Task to complete:
Each line below is to be copied exactly; images do not go into the copy.

Source material:
☆ ☆ ☆ ☆

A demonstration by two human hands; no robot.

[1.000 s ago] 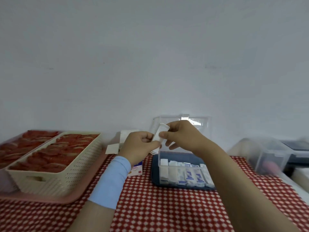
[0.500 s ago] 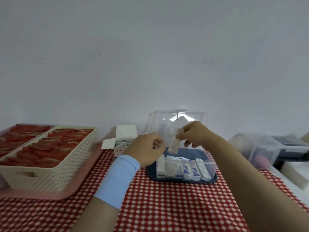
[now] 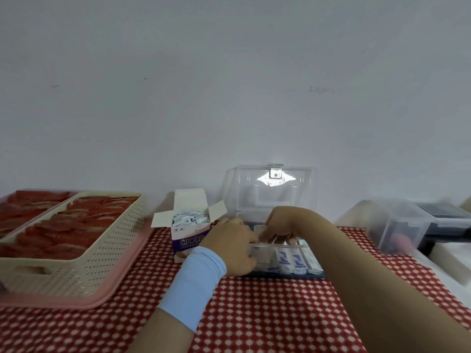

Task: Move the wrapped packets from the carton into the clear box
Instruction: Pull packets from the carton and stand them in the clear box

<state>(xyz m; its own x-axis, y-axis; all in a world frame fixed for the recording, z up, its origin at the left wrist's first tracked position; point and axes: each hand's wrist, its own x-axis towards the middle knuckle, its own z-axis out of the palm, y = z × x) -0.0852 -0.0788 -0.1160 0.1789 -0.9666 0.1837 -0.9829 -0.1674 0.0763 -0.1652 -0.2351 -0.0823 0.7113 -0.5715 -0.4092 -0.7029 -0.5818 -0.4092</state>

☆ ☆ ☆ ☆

The answer:
A demonstration by two human hands; no robot.

[1.000 s ago] 
[0.500 s ago] 
[now] 

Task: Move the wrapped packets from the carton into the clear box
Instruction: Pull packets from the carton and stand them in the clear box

<state>(xyz m; its own x-axis, y-axis; all in a world frame fixed for the recording, z up, its origin at the left wrist's first tracked position; point and axes: each hand's wrist, its own x-axis towards the middle knuckle, its own z-axis out of the palm, y = z × x) -0.0852 -0.0788 -0.1160 0.1789 -0.9666 0.1837 -0.9829 -0.1674 0.0763 -0.1652 -0.2351 -0.0823 0.7113 -0.5715 -0.4092 -0.7029 -0.5818 -0.4092</state>

That is the complete answer.